--- Brief ---
Stopping at the line that holds "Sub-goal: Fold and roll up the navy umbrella", repeat the lines below exactly, starting from the very first and including that final line.

--- Given information ---
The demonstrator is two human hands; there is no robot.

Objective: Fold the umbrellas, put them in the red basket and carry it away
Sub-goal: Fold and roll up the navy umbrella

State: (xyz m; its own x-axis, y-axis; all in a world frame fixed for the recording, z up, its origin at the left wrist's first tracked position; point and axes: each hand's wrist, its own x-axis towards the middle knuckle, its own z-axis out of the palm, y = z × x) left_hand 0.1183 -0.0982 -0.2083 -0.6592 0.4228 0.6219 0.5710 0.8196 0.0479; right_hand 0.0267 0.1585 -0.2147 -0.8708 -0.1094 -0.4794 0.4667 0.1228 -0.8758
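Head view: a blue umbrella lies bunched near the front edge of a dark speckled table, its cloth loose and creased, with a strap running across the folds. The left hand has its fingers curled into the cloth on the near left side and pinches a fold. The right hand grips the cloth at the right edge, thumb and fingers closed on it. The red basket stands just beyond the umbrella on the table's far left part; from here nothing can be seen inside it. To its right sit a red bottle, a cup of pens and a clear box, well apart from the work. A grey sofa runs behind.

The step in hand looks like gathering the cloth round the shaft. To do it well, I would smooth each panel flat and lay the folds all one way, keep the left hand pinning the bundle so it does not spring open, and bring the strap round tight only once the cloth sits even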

--- Result for this exercise ---
The demonstrator is two human hands; there is no robot.

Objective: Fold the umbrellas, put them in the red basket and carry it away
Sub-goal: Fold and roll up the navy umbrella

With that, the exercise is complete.